モゲチェック 住宅ローン市場24年予測 最速4月 マイナス金利解除 固定型下落、変動型も低位安定
住宅新報 2024年3月12日 号 6面
日銀の金融政策決定会合が3月18~19日に控えている中、住宅ローン比較サイト「モゲチェック」を運営するMFS(東京都千代田区)は、住宅ローン金利の動向と今後の見立てを示した。同社取締役COOの塩澤崇氏は、マイナス金利の解除は最速で4月と想定し、このタイミングでなければ7月に解除すると見立てた。仮に3月に解除すれば基準金利の引き上げが4月1日に判定され、新規の金利適用は7~12月とする。4月解除ならば10月1日に判定し、来年1~6月に新金利の適用になる。日銀が決断して発表した後に金融機関が対応するとし、憶測で住宅ローン金利が上がることはないとした。

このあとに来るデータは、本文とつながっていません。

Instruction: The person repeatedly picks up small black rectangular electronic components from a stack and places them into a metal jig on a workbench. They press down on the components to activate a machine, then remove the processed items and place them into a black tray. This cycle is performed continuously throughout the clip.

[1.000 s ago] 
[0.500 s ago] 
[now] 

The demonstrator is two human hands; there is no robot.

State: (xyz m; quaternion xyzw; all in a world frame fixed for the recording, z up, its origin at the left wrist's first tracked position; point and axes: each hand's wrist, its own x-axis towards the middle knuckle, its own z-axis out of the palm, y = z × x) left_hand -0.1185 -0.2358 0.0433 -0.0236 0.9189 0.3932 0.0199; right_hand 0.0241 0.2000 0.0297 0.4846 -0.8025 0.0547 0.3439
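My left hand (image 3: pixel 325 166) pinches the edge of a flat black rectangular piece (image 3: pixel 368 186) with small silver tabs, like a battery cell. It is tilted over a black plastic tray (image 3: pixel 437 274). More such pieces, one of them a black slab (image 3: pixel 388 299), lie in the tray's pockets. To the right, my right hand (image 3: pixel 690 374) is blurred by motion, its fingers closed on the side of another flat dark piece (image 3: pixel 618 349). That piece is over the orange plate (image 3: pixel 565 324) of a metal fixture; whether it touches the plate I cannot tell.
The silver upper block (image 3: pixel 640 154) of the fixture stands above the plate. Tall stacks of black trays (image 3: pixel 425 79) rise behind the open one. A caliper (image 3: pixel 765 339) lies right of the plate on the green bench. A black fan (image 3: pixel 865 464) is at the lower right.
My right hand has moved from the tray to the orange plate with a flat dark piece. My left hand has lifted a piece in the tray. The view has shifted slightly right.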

個人的な見解として塩澤氏は、「ゼロ金利やマイナス金利を導入した際に短プラ(基準金利)を引き下げなかったことを踏まえると、マイナス金利解除で短プラを引き上げるのは筋が通らない」とも語り、今後の展開で短プラが上がれば消費者が置いてけぼりになりかねないと指摘。「金利が上がるときには賃金も上がっているものだが、例えばどのような職種が上がりやすいのかなどを見ていく必要もある」と消費者からの問い合わせに応じているという。最近の銀行の動きにも触れ、「マイナス金利解除で短プラを上げられるよう行内では準備をしているが、横ならび意識が強く他行を気にしている」といい、地銀はメガバンクの動向に注視しているとした。

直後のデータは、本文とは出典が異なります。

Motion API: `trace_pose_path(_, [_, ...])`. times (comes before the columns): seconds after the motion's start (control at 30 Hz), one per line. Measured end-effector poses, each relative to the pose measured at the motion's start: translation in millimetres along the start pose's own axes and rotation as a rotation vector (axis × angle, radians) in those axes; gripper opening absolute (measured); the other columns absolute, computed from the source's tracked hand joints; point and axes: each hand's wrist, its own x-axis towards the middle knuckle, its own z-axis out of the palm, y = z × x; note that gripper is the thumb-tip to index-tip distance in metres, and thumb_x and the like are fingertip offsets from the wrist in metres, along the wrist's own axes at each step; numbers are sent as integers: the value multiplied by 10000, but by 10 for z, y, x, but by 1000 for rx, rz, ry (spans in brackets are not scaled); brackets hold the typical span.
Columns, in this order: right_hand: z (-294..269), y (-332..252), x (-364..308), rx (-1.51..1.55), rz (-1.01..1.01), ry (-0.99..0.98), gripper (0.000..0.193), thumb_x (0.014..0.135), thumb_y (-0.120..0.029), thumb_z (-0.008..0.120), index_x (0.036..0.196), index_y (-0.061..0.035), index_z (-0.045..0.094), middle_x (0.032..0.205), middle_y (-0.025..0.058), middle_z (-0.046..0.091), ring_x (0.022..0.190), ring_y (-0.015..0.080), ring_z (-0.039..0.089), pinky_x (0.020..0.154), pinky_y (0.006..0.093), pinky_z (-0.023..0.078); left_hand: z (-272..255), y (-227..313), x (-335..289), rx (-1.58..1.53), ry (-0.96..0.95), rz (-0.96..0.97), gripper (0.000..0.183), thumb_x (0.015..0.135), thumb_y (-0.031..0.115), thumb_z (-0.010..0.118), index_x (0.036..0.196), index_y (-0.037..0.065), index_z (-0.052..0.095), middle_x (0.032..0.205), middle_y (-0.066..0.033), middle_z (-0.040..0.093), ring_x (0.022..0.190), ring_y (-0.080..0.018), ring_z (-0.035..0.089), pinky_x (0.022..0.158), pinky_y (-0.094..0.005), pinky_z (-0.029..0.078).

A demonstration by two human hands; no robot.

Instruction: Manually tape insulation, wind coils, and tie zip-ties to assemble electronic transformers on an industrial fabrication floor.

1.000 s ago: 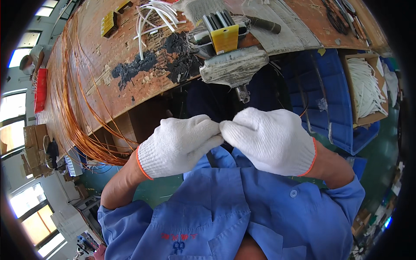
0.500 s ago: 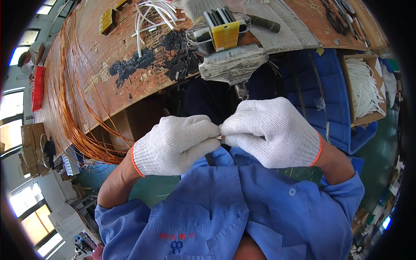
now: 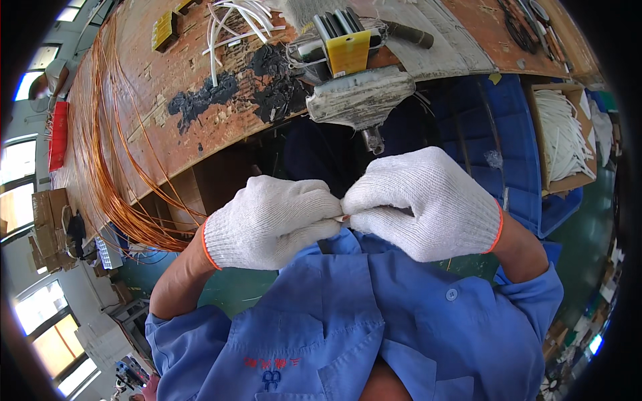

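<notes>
The workbench (image 3: 200,87) runs across the top, its brown wooden surface worn and stained with black patches. Along its left edge a thick bundle of copper wire (image 3: 100,167) sweeps down and loops below the bench. On the bench sit white tubes (image 3: 234,20), a yellow block (image 3: 348,52) and, under it, a grey metal fixture (image 3: 361,99) that juts over the front edge. To the right stands a blue bin (image 3: 515,154), and beside it a cardboard box (image 3: 565,134) of white sleeving.

Below the bench the person's 2 gloved hands meet in front of a blue work shirt (image 3: 374,321). The left hand (image 3: 274,220) and the right hand (image 3: 424,204) both wear white knit gloves with orange cuffs, fingers curled tight, fingertips touching one another.

Pinched between them is a small pale piece (image 3: 342,218), thin and light-coloured, only a sliver showing where the fingertips meet. The gloves hide most of it, so I cannot tell its shape or what it is.
</notes>
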Motion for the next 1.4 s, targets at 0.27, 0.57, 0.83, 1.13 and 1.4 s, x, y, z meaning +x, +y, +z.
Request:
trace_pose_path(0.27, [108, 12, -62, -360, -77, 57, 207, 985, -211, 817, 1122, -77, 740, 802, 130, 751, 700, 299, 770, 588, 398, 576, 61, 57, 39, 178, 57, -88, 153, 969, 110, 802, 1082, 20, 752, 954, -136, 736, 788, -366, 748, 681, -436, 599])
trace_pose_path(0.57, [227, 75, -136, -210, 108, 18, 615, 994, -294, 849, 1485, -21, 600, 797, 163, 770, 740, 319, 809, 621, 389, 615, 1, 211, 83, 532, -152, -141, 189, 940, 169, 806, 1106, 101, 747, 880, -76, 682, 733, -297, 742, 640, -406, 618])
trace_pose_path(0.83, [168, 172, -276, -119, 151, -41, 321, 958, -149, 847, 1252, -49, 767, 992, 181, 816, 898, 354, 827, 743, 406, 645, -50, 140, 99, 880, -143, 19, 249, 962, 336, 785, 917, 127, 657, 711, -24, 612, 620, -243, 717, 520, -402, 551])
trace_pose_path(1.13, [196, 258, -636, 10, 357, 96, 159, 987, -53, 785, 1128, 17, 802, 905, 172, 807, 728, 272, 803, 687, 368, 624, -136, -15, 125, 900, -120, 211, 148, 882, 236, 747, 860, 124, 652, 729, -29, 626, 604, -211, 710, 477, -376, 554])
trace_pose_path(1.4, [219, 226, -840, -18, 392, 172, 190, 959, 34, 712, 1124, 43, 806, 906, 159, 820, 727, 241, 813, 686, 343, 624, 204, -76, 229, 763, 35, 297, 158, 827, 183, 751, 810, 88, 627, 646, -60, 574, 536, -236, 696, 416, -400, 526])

モゲチェック利用者の動きとして、検討する金利タイプは直近2月で変動金利が54%と半数以上を占めており、固定金利は4%、10年固定が1%にとどまる。半面、「わからない」も4割占めている。今後の米国の政策金利動向に目配せするべきだとし、24年の金利予想として国内の固定型は下落し、変動型も低位安定が続くと見通した。固定金利を選択したり、固定に借り換える場合は米国の利下げがサインの一つになるとした。